The phrase “GPUs are melting” became a meme within the AI community, symbolizing the intense computational demands of GPT-4o’s image generation capabilities.
OpenAI’s decision to limit ChatGPT image generation requests was directly driven by the overwhelming demand and the resulting strain on its GPU infrastructure. This limitation highlights the significant costs associated with running large-scale AI models and the challenges of providing unlimited access to resource-intensive features.
The discussions on platforms like X (Twitter) reflect both the excitement surrounding GPT-4o and the frustration with the usage restrictions. Sam Altman’s comments about potentially limiting image generation for free users suggest that OpenAI is exploring different strategies to manage demand and prioritize paying customers .
Beyond the Hype: Evaluating the Performance and Limitations of OpenAI’s New Image Model
- Strengths: GPT-4o excels at generating images in a variety of styles, understanding complex prompts, and providing real-time feedback. Its native integration within ChatGPT makes it a user-friendly and accessible tool for creative exploration.
- Weaknesses: The model is still prone to occasional errors and inconsistencies. It can sometimes struggle with fine-grained details or nuanced concepts. The rate limiting imposed by OpenAI can also be a significant limitation for users who require high-volume image generation.

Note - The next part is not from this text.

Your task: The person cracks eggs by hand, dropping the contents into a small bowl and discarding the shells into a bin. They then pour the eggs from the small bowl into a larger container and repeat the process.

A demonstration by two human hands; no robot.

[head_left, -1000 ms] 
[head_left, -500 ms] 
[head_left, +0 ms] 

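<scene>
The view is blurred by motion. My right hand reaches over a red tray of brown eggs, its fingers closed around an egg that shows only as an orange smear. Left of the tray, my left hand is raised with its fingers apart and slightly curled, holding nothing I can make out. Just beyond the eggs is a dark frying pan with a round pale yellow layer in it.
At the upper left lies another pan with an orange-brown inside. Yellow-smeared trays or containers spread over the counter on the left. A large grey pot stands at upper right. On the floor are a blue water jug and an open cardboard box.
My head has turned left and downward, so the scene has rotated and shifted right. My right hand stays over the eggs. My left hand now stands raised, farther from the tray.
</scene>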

- Ethical Concerns: As discussed earlier, the ability to mimic specific art styles raises concerns about copyright infringement and artistic integrity. OpenAI needs to address these ethical challenges and implement safeguards to prevent misuse of the technology.
Conclusion
The “Ghibli Meltdown” serves as a compelling case study of the power and limitations of AI image generation. The viral trend demonstrated the immense popularity of GPT-4o’s image generation capabilities while simultaneously exposing the challenges of scaling and managing resource-intensive AI models.
The ethical considerations surrounding style mimicry and copyright infringement further complicate the landscape of AI-generated art. While the initial hype has subsided somewhat, the underlying technology continues to evolve, promising even more sophisticated and versatile image generation tools in the future.